The main reason to build your own is to get a custom layout to your taste. Expense is a rather different matter, though you might just be able to do it on PC.
A knowledge of electronics I would argue is not really necessary as you can work around it easily enough, and a button is just a switch which is hardly the most complex thing. Indeed I would say fabricating a box and cutting the holes in wood or plastic for the buttons would be the harder part for the average person. If you buy the fancy illuminated switches then it gets a tiny bit harder but not a lot as it is only lightbulbs or leds and they tend to just want power of a certain voltage that is easy to generate, if not present by default.
Buttons will be the problem as not many places will sell arcade gear (there is some crossover between industrial buttons and arcade style stuff but it is not a normal switch or anything used by all electronics) so you kind of have to buy it online. Assuming your flag is accurate I am trying to think of anywhere I have been there with a lot of arcade machines (including things like mame cabinets), for if there are those there are people to repair said same and they might be a middleman for you/have some parts to sell. I don't know what the Dutch term would be but arcade buttons is the English one if you had not already guessed.
The PC is simple enough. You want something to act as the controller for it and for that something like the teensy++ will act as a USB HID (human input device aka mouse or keyboard) quite happily.
https://www.pjrc.com/teensy/usb_keyboard.html is part of the basic tutorial and covers how to turn a switch input into a keyboard. If you are looking at that and thinking you could do a rapid fire/auto fire quite easily then yes, yes you can.

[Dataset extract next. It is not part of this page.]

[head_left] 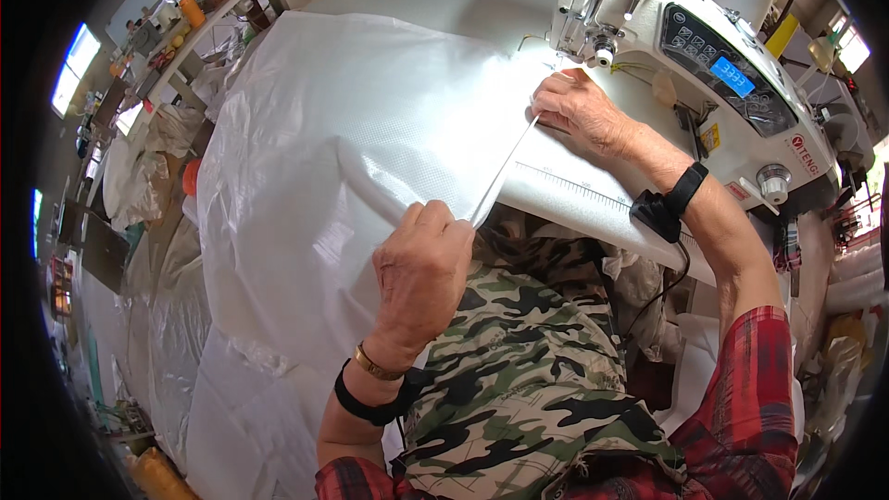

If you are going to want to add a roller ball or analogue stick to the setup it gets marginally harder but you probably still can use something premade. As you seem to just want fighting games that is not an issue.
From the PS3 and 360 onwards third party controllers have been blocked and you need to buy the little lockout chips from Sony or Microsoft. They don't sell to just anybody though. However you can always buy a normal controller and cannibalise that, it is what all those "cheat" auto reload/auto fire controllers do. For PS4 controllers that is an expensive hobby, if you are lucky you will find one that is broken in such a way that you can still use it for this and it is going cheap. In my case I would realise that most people buying bad controllers probably want the plastic buttons, the shell and the battery rather than the PCB so there is that but you then might have to do some work. Equally I imagine many failures will be of the USB charge connector so you might have to first fix or work around that, not horrific to work around or fix but you will want someone that can solder for this one.
I have not got a premade listing of any test points for the PS4 but even if there are none (unlikely but whatever) it is all switches in the end so you just have to find where they go and solder to those.